What to do:
Each record that follows is to be output in full, precisely as written.

Records supplied:
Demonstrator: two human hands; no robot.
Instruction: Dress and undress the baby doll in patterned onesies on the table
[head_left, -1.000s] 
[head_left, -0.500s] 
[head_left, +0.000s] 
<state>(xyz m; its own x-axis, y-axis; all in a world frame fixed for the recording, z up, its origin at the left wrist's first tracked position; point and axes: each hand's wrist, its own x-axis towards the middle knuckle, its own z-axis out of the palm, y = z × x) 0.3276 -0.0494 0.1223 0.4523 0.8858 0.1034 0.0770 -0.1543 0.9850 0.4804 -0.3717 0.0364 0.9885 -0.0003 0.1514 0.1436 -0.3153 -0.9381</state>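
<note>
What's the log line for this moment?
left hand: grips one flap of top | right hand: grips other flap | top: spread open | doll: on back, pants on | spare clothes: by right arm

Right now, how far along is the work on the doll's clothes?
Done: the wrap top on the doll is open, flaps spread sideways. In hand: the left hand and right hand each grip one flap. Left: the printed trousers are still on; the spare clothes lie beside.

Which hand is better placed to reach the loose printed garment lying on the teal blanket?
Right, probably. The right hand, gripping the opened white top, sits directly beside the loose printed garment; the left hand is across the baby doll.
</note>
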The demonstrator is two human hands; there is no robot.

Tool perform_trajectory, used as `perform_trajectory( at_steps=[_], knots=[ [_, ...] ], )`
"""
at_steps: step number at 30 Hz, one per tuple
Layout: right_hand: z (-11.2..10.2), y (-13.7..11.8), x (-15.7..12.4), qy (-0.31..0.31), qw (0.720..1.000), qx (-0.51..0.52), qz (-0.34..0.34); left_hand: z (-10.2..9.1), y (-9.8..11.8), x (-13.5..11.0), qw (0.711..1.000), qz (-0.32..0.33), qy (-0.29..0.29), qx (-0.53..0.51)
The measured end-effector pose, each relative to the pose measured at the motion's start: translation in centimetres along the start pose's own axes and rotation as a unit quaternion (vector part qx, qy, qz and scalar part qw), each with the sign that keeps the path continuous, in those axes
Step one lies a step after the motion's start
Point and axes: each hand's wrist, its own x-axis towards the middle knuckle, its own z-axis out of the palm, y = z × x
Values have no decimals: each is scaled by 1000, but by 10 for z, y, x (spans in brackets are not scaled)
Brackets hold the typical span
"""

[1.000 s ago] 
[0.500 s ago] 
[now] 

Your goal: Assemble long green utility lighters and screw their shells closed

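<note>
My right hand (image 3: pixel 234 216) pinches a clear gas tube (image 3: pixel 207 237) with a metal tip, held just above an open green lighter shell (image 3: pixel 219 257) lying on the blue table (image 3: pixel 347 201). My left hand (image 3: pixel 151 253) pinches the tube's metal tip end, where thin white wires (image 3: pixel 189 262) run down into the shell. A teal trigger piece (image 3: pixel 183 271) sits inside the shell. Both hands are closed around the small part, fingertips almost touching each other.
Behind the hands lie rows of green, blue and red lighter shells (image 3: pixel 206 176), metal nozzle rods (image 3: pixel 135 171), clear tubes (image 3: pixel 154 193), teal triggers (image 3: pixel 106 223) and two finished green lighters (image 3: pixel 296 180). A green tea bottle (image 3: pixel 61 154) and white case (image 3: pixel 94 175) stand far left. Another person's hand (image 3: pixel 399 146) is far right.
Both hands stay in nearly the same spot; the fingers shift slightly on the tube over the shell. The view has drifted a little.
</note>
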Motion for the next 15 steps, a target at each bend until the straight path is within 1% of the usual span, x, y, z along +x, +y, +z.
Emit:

Output:
Demonstrator: two human hands; no robot.
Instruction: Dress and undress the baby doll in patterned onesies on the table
[head_left, -1.000s] 
[head_left, -0.500s] 
[head_left, +0.000s] 
<state>(xyz m; its own x-axis, y-axis; all in a world frame fixed for the recording, z up, its origin at the left wrist's first tracked position; point and axes: each hand's wrist, its own x-axis towards the middle knuckle, its own z-axis out of the palm, y = z × x) 0.3276 -0.0494 0.1223 0.4523 0.8858 0.1034 0.0770 -0.1543 0.9850 0.4804 -0.3717 0.0364 0.9885 -0.0003 0.1514 0.1436 -0.3153 -0.9381</state>
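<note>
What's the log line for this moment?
left hand: grips one flap of top | right hand: grips other flap | top: spread open | doll: on back, pants on | spare clothes: by right arm

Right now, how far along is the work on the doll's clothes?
Done: the wrap top on the doll is open, flaps spread sideways. In hand: the left hand and right hand each grip one flap. Left: the printed trousers are still on; the spare clothes lie beside.

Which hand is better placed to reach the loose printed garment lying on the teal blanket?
Right, probably. The right hand, gripping the opened white top, sits directly beside the loose printed garment; the left hand is across the baby doll.
</note>
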The demonstrator is two human hands; there is no robot.

Tool perform_trajectory, used as `perform_trajectory( at_steps=[_], knots=[ [_, ...] ], )`
"""
at_steps: step number at 30 Hz, one per tuple
Layout: right_hand: z (-11.2..10.2), y (-13.7..11.8), x (-15.7..12.4), qy (-0.31..0.31), qw (0.720..1.000), qx (-0.51..0.52), qz (-0.34..0.34); left_hand: z (-10.2..9.1), y (-9.8..11.8), x (-13.5..11.0), qw (0.711..1.000), qz (-0.32..0.33), qy (-0.29..0.29), qx (-0.53..0.51)
The measured end-effector pose, each relative to the pose measured at the motion's start: translation in centimetres along the start pose's own axes and rotation as a unit quaternion (vector part qx, qy, qz and scalar part qw), each with the sign that keeps the path continuous, in those axes
Step one lies a step after the motion's start
Point and axes: each hand's wrist, its own x-axis towards the middle knuckle, its own z-axis out of the palm, y = z × x
Values have no decimals: each is scaled by 1000, but by 10 for z, y, x (spans in brackets are not scaled)
Brackets hold the typical span
"""

[1.000 s ago] 
[0.500 s ago] 
[now] 

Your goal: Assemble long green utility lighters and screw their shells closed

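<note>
My right hand (image 3: pixel 234 216) pinches a clear gas tube (image 3: pixel 207 237) with a metal tip, held just above an open green lighter shell (image 3: pixel 219 257) lying on the blue table (image 3: pixel 347 201). My left hand (image 3: pixel 151 253) pinches the tube's metal tip end, where thin white wires (image 3: pixel 189 262) run down into the shell. A teal trigger piece (image 3: pixel 183 271) sits inside the shell. Both hands are closed around the small part, fingertips almost touching each other.
Behind the hands lie rows of green, blue and red lighter shells (image 3: pixel 206 176), metal nozzle rods (image 3: pixel 135 171), clear tubes (image 3: pixel 154 193), teal triggers (image 3: pixel 106 223) and two finished green lighters (image 3: pixel 296 180). A green tea bottle (image 3: pixel 61 154) and white case (image 3: pixel 94 175) stand far left. Another person's hand (image 3: pixel 399 146) is far right.
Both hands stay in nearly the same spot; the fingers shift slightly on the tube over the shell. The view has drifted a little.
</note>
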Motion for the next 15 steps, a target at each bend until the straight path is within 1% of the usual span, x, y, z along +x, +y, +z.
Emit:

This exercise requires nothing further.